_What to produce_: Everything from the line containing "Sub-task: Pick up" to the end of the material, both ends included, should be repeated exactly; please give only those lines.

_Data below_:
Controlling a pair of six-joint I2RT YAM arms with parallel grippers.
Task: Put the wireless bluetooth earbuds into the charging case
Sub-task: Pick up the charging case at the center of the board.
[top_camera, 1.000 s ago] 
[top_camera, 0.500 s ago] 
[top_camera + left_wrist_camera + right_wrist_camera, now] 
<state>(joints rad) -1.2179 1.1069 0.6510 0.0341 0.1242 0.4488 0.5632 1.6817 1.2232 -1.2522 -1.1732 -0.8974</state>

_Task result_:
Sub-task: Pick up the charging case at the center of the board.
[top_camera, 1.000 s ago] 
[top_camera, 0.500 s ago] 
[top_camera + left_wrist_camera + right_wrist_camera, now] 
<state>(joints rad) -1.2179 1.1069 0.6510 0.0341 0.1242 0.4488 0.5632 1.6817 1.2232 -1.2522 -1.1732 -0.8974</state>

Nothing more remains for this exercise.